My writer friend Aarik writes mighty and beautiful words on the regular and here he is at Image writing about living in the word softly. I was almost crying by his closing words. He is a wordsmith I hope you read.

Speaking of living in the world softly, I think it takes a willingness to listen to opposing views or merely differing views in order to carry tenderness through these ages. Here was a surprising read from an artist who made a name for herself by confronting the world instead of listening to it.

For the past few years, and the past six months in particular, I have struggled to sleep. I struggle to fall asleep and I especially struggle to stay asleep. My friend John Starke (who has a book coming out soon, which you should preorder), wrote this on his newsletter, which I read after the rare gift of a good, deep full night’s sleep and I loved it.

Please don’t skip over this one. I know you’re tired of all the Mister Rogers articles and movies and documentaries, but…oh wait, what? You’re not? Well, bless me then, here’s another and prepare your heart.

Here’s a short video from Josh Garrels on taking the Lord with us in our work, and it’s nothing less than everything I’ve come to expect from Josh. Full of the Spirit and Word, with truth, beauty, and goodness.

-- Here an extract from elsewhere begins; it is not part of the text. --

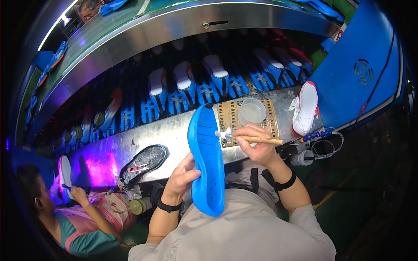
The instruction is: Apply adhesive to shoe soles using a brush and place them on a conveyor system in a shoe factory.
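Note:
My left hand [182, 177] grips a blue shoe sole [208, 169] by its left edge, with the hollow inner side turned up and the toe pointing away from me. In my right hand [257, 147] is a brush [273, 141] with a wooden handle. Its whitish bristles are at the sole's right rim, near the toe; whether they touch it I cannot tell. Just beyond the right hand, a clear plastic cup [252, 111] stands on a piece of printed brown cardboard [273, 119] on the metal bench [183, 130].
A dark sole-shaped tray [143, 164] lies left on the bench, a white and red sole [307, 106] right. Behind runs a rack with several shoes on blue holders [185, 85], below a conveyor [174, 32]. At left a co-worker [82, 222] holds another sole. A blue cabinet [365, 48] stands right.

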Demonstrator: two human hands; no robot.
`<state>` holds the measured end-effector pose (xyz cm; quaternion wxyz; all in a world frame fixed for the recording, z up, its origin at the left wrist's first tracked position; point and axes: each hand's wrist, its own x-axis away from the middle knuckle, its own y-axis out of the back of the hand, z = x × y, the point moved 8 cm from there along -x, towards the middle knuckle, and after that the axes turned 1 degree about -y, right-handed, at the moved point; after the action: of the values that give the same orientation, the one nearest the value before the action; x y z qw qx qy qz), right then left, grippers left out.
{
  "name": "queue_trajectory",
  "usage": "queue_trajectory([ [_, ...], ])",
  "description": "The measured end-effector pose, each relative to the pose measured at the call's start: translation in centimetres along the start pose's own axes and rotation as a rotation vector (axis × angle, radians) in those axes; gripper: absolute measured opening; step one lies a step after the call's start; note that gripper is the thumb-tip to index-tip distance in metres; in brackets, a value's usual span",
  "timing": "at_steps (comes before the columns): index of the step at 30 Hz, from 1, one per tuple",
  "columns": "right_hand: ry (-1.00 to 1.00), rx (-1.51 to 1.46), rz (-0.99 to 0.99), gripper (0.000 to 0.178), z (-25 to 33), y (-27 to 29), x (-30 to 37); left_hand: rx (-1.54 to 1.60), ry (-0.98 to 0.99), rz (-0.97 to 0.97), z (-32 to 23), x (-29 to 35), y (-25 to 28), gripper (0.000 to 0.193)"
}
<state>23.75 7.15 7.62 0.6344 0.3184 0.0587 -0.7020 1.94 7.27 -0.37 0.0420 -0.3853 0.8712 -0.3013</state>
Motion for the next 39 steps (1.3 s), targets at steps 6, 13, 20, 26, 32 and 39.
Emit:
queue_trajectory([
  [6, -0.076, -0.090, 0.114, 0.011, -0.3, -0.3, 0.2, 0.011, -0.015, 0.019, 0.2, -0.2, 0.2, 0.091],
  [13, 0.004, 0.001, -0.131, 0.016, 0.3, 0.0, -0.4, -0.044, -0.027, 0.023, -0.2, 0.2, 0.4, 0.091],
  [20, 0.049, -0.020, 0.087, 0.010, 1.5, -1.4, 0.2, -0.047, -0.067, 0.021, -1.3, 0.1, 0.7, 0.089],
  [26, 0.037, -0.051, 0.170, 0.010, 1.9, -1.7, 0.6, -0.097, -0.096, 0.049, -1.8, 0.0, 0.6, 0.085],
  [32, 0.032, -0.090, 0.218, 0.008, 2.6, -2.2, 1.1, -0.144, -0.131, 0.020, -1.8, 0.2, 1.3, 0.086],
  [39, 0.041, -0.111, 0.244, 0.008, 3.3, -2.4, 2.1, -0.073, -0.116, 0.009, -2.0, 0.2, 1.6, 0.087],
])
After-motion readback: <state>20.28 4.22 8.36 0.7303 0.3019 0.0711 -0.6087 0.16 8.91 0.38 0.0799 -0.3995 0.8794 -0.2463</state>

Over the past six or seven months, as I’ve been doing some soul care work of my own, I’ve also been trying to root out the source of my anxiety. If you’ve followed me any length of time, you know I am not against medication, therapy, meditation, or any other common grace of God for the common maladies of the living. However, I know I was also probably exacerbating my anxiety by the unregulated use of legal additive substances like coffee. I cut coffee two months ago and it offered tremendous relief almost immediately. Another thing that has helped, though, is this tool from Curt Thompson. I highly recommend you take a look and, even if it isn’t helpful for you (though I can’t imagine that it would hurt to try), perhaps you could pass it on to someone else.

Nate and I listened to Dolly Parton’s America while on a road trip this past week. Jad Abumrad is one of my favorite radio writers and producers, so I should have expected nothing less, but it’s so entirely good that I hope you’ll give it a chance.

We also listened to this episode from The Place We Find Ourselves and were both thoroughly convicted and comforted.

Lastly, my writer friend Tyler Braun interviewed me about touch in light of Handle With Care’s release in less than three months! You can listen here.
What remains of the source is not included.